My takeaway from this trip is how similar the background of my great-grandfather and great-grandmother were: they both came from wild and beautiful coastal villages, in Ireland and Scotland. Economics and politics determine where we end up. War and famine have pushed my family from the sea to the city. We Rodgers went from Ireland to Scotland to London. My next trip, later this month, is to another sea side village, Minori near Naples, where my Italian side lived. I consider myself a Londoner but I have always been drawn to the sea.
Lynn Sherriff
You brightened my otherwise mundane Monday morning up. Everything you wrote, rang true, especially the first day, every single time I go to Ireland I want to just turn around go back to the airport and get back to London. I seem to be tearing my hair out with frustration and banging my head against a wall. Its never straight forward or simple. By the end of the trip, there is part of me that does not want to leave, you start to question city life, I’m regarded as quirky, and I think sometimes living in a city we conform more and forget this. A few days back in Ireland and its all ok, your back to being you.

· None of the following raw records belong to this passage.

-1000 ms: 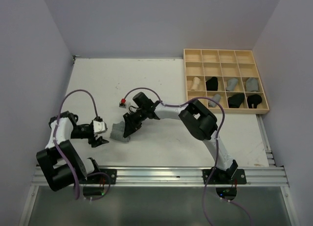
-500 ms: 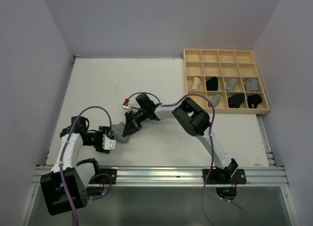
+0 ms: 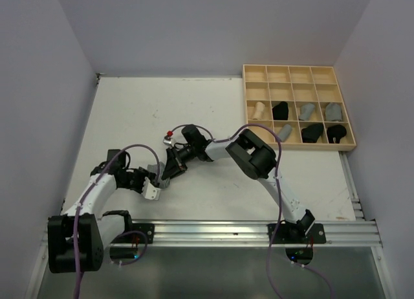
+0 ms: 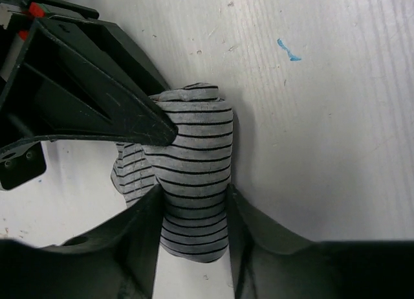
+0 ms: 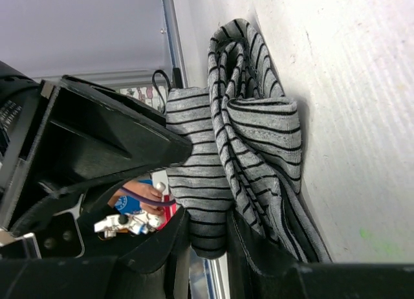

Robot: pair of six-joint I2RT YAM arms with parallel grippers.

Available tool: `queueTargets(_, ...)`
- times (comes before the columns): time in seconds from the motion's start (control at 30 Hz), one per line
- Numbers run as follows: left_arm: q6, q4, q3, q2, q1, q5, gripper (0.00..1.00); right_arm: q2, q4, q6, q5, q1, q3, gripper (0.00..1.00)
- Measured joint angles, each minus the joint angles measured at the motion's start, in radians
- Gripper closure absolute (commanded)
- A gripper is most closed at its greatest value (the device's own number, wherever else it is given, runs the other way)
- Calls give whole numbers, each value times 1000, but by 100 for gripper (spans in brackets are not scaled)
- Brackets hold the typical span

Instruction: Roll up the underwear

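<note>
1. A grey rolled underwear with thin black stripes point(image 4: 194, 156) lies on the white counter point(image 3: 129, 111). It is well to the left of the pale wooden grid tray point(image 3: 299, 71) and nearer the arm bases than the tray is.
2. The left gripper point(image 4: 193, 194) straddles one end of the roll. One finger touches each side, so it clasps the cloth.
3. The right gripper point(image 5: 208, 215) reaches in from the tray's side and pinches a striped fold of the same garment between its fingers. In the left wrist view, one of its black fingers point(image 4: 110, 108) lies across the upper part of the roll.
4. A looser striped flap spreads flat on the counter just beside the roll, below that black finger.
5. Small rolled garments point(image 3: 280, 109) sit in the tray's two rows nearest the arms. The farther of these rows holds one tan, one black and two grey. The nearest row holds one grey and two black.
</note>
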Motion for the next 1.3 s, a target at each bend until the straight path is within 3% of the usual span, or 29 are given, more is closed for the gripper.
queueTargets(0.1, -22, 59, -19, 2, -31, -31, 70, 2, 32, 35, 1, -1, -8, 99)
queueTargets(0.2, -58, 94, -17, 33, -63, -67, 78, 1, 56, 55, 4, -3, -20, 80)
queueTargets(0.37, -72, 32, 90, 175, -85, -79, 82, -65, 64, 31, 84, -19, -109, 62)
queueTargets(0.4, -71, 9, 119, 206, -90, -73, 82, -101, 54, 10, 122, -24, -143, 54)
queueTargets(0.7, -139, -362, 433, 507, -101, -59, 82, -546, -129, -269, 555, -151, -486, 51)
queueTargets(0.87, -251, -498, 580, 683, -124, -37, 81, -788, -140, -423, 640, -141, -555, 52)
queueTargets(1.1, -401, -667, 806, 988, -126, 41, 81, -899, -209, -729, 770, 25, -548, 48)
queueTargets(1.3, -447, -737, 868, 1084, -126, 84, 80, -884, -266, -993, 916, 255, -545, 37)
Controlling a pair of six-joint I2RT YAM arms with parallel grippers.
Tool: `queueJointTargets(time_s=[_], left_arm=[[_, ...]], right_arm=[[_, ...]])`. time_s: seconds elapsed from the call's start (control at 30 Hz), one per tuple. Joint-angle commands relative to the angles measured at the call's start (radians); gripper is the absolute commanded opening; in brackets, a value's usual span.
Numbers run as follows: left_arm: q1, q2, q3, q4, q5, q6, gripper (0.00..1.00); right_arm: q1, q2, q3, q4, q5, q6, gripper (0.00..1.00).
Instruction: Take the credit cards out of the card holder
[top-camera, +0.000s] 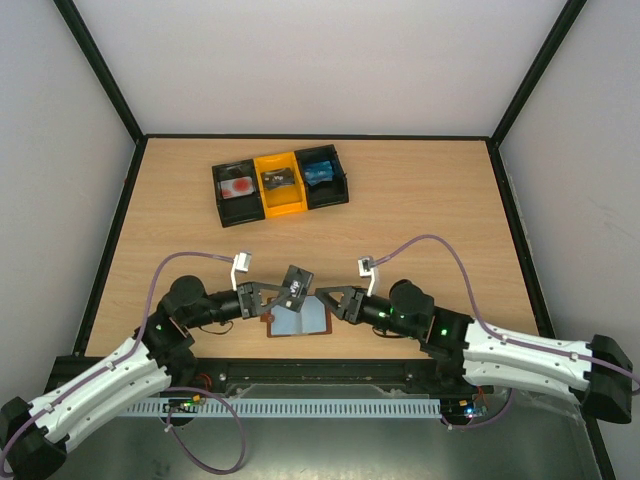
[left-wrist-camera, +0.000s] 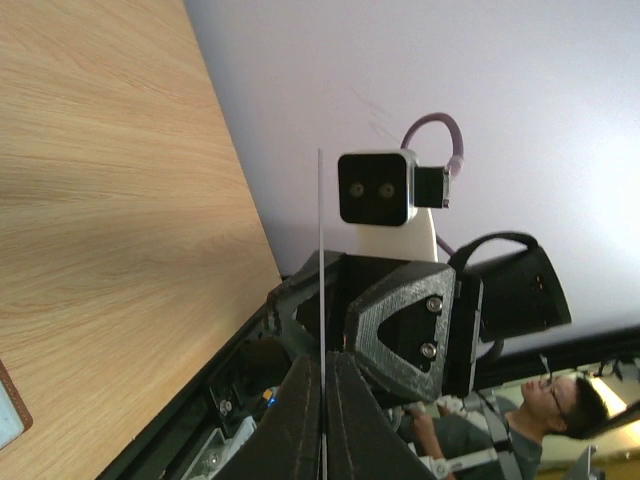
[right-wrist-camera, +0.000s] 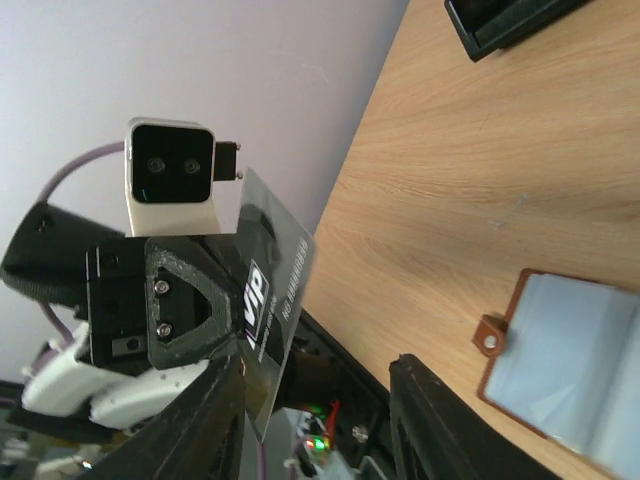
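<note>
Pale wood bench (top-camera: 430, 200), white walls behind. The left gripper (left-wrist-camera: 322, 380) is clamped tight on a dark credit card (right-wrist-camera: 272, 290), held clear of the card holder (top-camera: 300, 322), which lies open on the bench between both arms. The right gripper (right-wrist-camera: 318, 372) gapes wide and empty beside the card. One card looks extracted, so the next move is likely to set it down.

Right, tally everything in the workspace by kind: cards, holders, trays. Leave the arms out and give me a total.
Three-bin tray: 1
Card holder: 1
Credit cards: 4 (VIP card in the left end effector; red-and-white card, dark card and blue card lying in the tray)
Total: 6
</note>
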Motion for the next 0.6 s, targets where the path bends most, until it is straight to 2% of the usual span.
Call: queueJointTargets(time_s=[0.0, 0.17, 0.57], left_arm=[[0.001, 0.011, 0.035, -0.120, 0.159, 0.124, 0.02], [0.001, 0.008, 0.052, -0.174, 0.241, 0.168, 0.02], [0.000, 0.036, 0.065, -0.207, 0.318, 0.237, 0.02]], right_arm=[[0.005, -0.090, 0.051, -0.240, -0.021, -0.149, 0.42], [0.005, -0.107, 0.090, -0.331, -0.079, -0.226, 0.53], [0.005, 0.068, 0.199, -0.300, -0.212, -0.306, 0.56]])
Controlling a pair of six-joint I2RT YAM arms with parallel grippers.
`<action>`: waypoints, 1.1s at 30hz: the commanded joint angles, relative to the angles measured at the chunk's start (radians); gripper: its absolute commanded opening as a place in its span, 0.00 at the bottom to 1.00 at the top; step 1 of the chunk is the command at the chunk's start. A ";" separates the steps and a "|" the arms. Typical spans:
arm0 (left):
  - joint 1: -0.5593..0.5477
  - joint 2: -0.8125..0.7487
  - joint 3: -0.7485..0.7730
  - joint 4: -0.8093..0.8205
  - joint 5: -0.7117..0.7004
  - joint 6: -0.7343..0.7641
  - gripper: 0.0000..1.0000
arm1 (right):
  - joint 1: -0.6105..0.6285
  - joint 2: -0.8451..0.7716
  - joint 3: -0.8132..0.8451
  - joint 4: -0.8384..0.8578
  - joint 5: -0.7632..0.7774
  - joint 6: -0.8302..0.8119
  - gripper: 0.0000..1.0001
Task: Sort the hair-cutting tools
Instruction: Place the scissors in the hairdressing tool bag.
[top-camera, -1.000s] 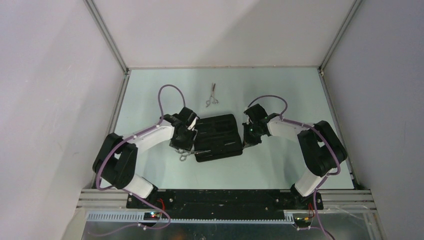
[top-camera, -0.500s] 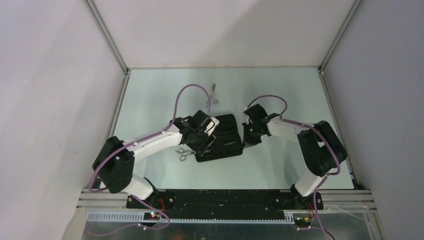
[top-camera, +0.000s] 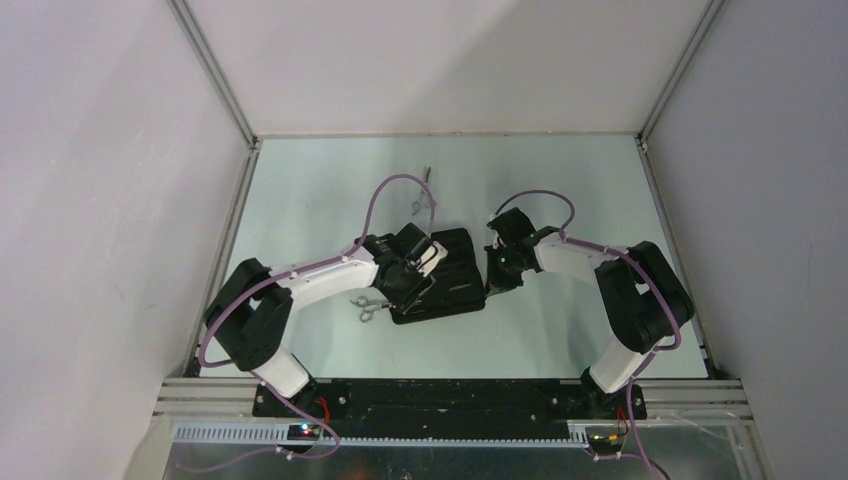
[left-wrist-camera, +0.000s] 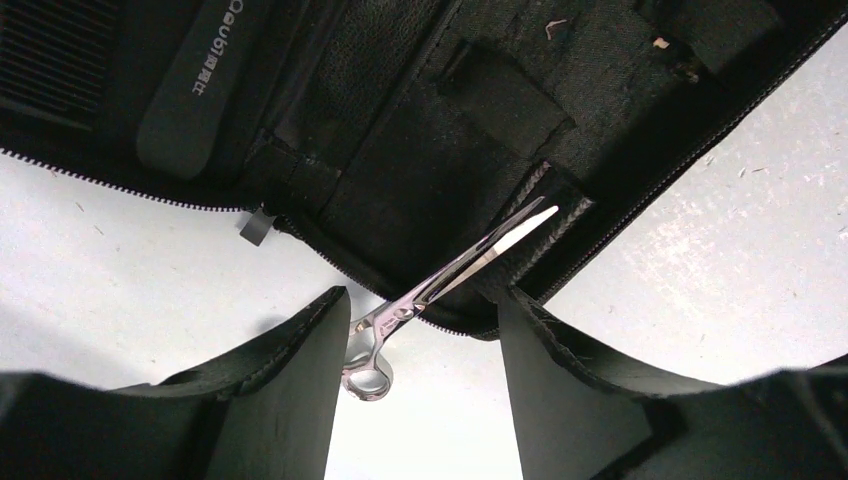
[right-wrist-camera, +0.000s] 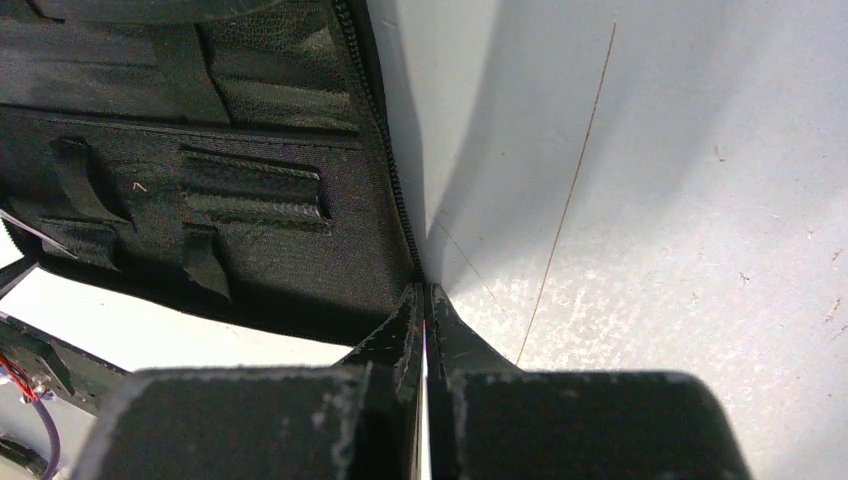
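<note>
A black fabric case (top-camera: 452, 275) lies open at mid-table. One pair of silver scissors (top-camera: 370, 308) lies at its near-left edge. In the left wrist view the scissors (left-wrist-camera: 450, 275) have their tips under a strap of the case (left-wrist-camera: 420, 190) and their ring handles on the table. A black comb (left-wrist-camera: 190, 90) sits in the case. My left gripper (top-camera: 424, 262) hovers open and empty over the case; it shows open above the scissors (left-wrist-camera: 422, 295). A second pair of scissors (top-camera: 424, 203) lies beyond the case. My right gripper (top-camera: 492, 280) is shut on the case's right zipper edge (right-wrist-camera: 398, 220).
The left arm's purple cable (top-camera: 385, 195) loops over the far scissors. Metal frame rails (top-camera: 240, 200) and walls bound the table on the left, back and right. The right wrist view shows bare table (right-wrist-camera: 650, 200) right of the case.
My left gripper has moved right, from beside the near scissors to over the case. The scissors stay at the case's near-left edge. The right arm has not moved.
</note>
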 joint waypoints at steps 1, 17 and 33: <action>-0.011 0.004 0.012 0.029 0.021 0.036 0.63 | -0.006 0.006 -0.025 -0.023 0.049 -0.032 0.00; -0.014 0.088 0.034 0.035 0.020 0.068 0.21 | -0.003 0.007 -0.026 -0.022 0.049 -0.031 0.00; -0.040 0.206 0.119 -0.071 0.094 0.144 0.00 | 0.002 0.008 -0.026 -0.020 0.046 -0.033 0.00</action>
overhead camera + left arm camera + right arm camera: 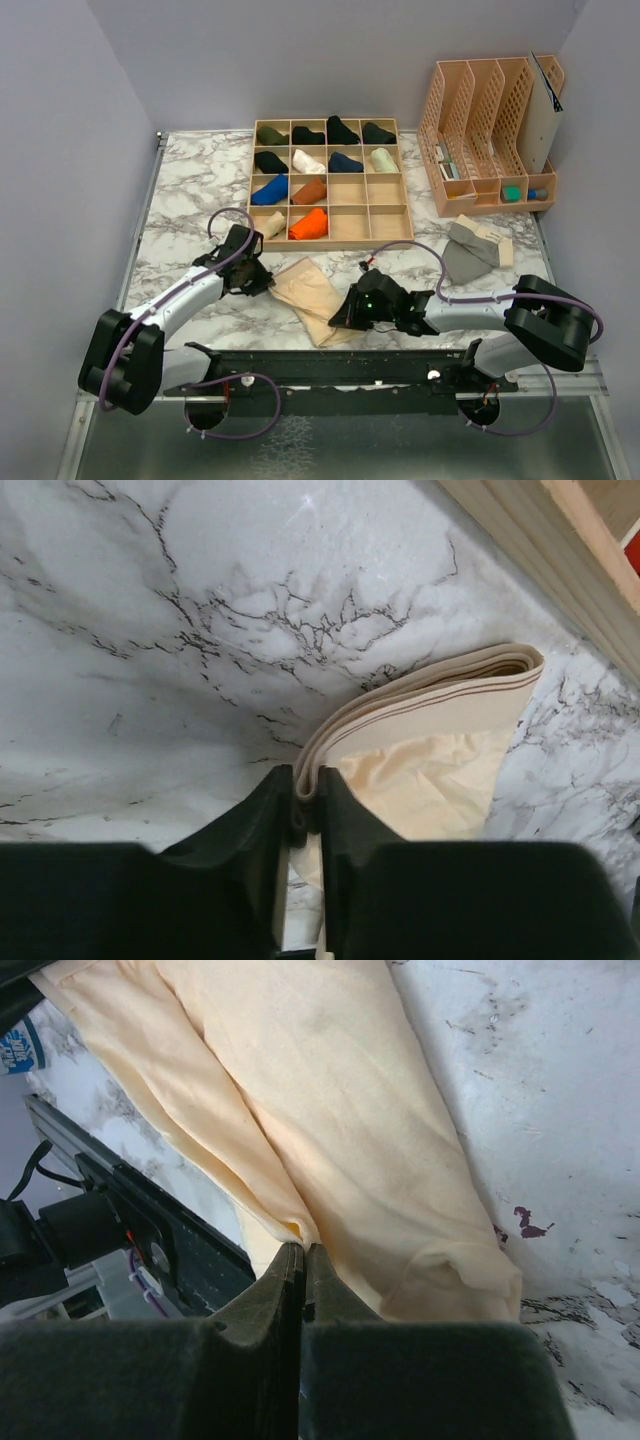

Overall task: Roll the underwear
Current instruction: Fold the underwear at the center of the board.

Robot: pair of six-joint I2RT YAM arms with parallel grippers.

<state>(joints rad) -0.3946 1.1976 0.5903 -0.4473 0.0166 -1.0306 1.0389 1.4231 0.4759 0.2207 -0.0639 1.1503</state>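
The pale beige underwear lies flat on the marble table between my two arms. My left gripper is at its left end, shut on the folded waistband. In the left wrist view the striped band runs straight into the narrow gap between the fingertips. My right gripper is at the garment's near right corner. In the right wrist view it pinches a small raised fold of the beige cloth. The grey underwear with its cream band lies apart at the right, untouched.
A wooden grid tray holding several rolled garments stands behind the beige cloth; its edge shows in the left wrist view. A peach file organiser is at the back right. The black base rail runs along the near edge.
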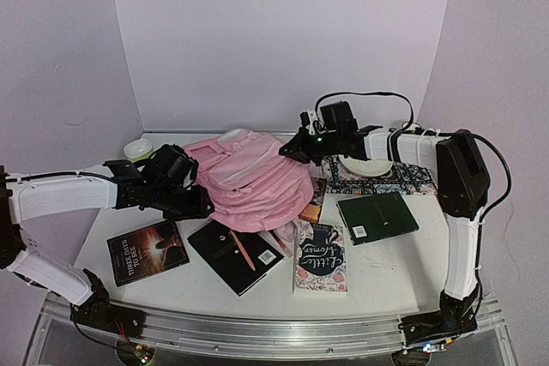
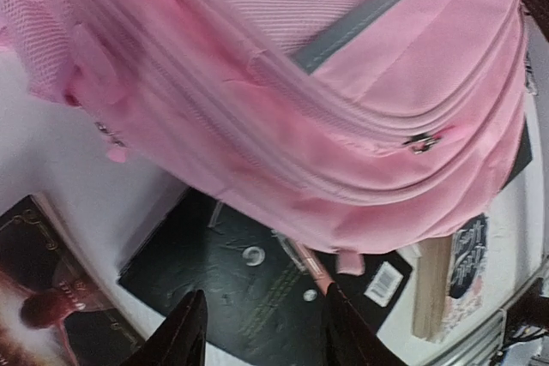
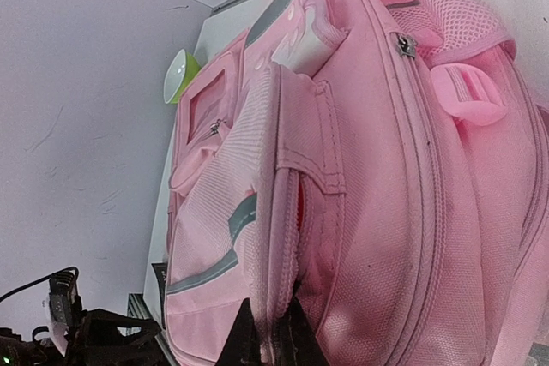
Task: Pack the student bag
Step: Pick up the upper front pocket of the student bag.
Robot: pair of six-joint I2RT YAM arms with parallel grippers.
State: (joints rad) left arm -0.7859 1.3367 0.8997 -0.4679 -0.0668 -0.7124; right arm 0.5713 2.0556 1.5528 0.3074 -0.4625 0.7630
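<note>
bag [image 1: 253, 179] lies mid-frame in the top view, looks zipped; right gripper [image 3: 270, 336] pinches a fabric fold on it, left gripper [image 2: 262, 332] hangs parted and empty over the notebook [image 2: 249, 293], so likely opening step, next needs left on a zip pull [image 2: 425, 141].

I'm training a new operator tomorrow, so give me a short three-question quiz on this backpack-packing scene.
1. True or false: the right hand is shut on a fold of the large soft pink fabric backpack.
2. What lies on the flat black notebook in front of the backpack? A) a slim pink pen B) a pair of scissors C) a red apple
3. Fill in: the left hand's jaws stand ___, with nothing between them.
Key: 1 true; 2 A; 3 open.
</note>
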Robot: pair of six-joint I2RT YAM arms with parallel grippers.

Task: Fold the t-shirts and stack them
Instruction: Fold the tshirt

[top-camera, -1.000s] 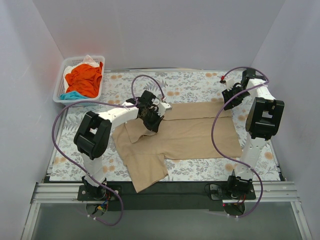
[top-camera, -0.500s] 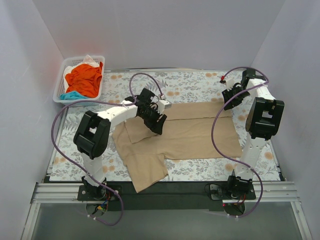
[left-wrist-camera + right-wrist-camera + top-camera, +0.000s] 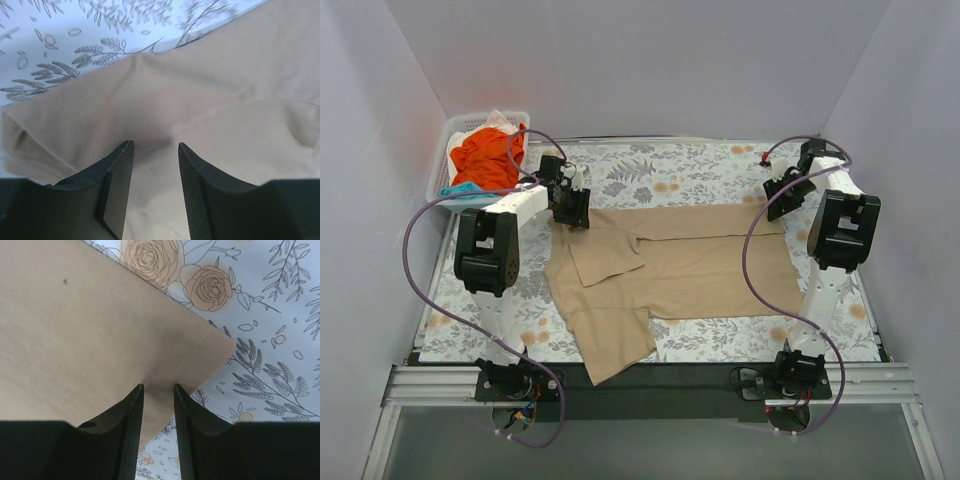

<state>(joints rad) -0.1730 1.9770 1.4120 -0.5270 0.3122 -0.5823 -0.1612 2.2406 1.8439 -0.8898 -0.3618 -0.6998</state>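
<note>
tan shirt (image 3: 692, 268): spread flat mid-table on the table cover (image 3: 700, 165); 1 flap folded inward on its left side, near-left part reaches over the near table edge.
other shirts: orange shirt (image 3: 485, 160), teal piece (image 3: 465, 189) and white piece (image 3: 463, 136) heaped in the basket (image 3: 438, 172), far-left corner, well apart from both arms.
left gripper (image 3: 155, 149): at the shirt's far-left corner. Jaws stand apart w/ a moderate gap and cloth shows between them. We see no pinch.
right gripper (image 3: 158, 389): at the far-right corner, jaws narrow but w/ a clear gap, astride the stitched hem just beside the corner tip. No cloth clamped that we can see.
step (our read): 2 arms set on the 2 far corners, prob. about to pinch both and fold the far edge toward us.
handling: thin, light, limp knit. It won't hold shape and will sag and drag between 2 grip pts.
where to grab: at the hem corners, since the stitched edge is thicker. We'd get both layers in.
risk: 1 jaw sliding over the cloth, or catching the table cover too.
</note>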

Don’t you ever change and I will be looking up the Rory Gallagher festival for next year, make no mistake!
msmarmitelover
Thanks Lynn. It was weird, from shithole to I want to live here forever within about 3 days!
Karen Mackintosh
I loved this piece. I really enjoy your writing, and often read it out to my partner. We are going to visit Northern Ireland next month for the first time. I have high hopes for how I’ll feel, being there. I’m mighty fed-up with Scotland and it’s politics just now. I have an English mother, Scottish father, was born and brought-up in the South East of England, but have lived in Scotland for 38 years, and the atmosphere here is very anti-English. My daughter is looking forward to finding out more about her Irish ancestry on her Dad’s side. Keep posting.
msmarmitelover
Thank you so much Karen, this means a lot to me. The thing is, the English are Scottish and Irish and Welsh. We are a mixed bunch. The anti-English thing is awful. The apartment manager in Bundoran said ‘It’s not English against Irish, it’s rich against poor. Rich Irish behaved just as badly towards the poor as the rich English’.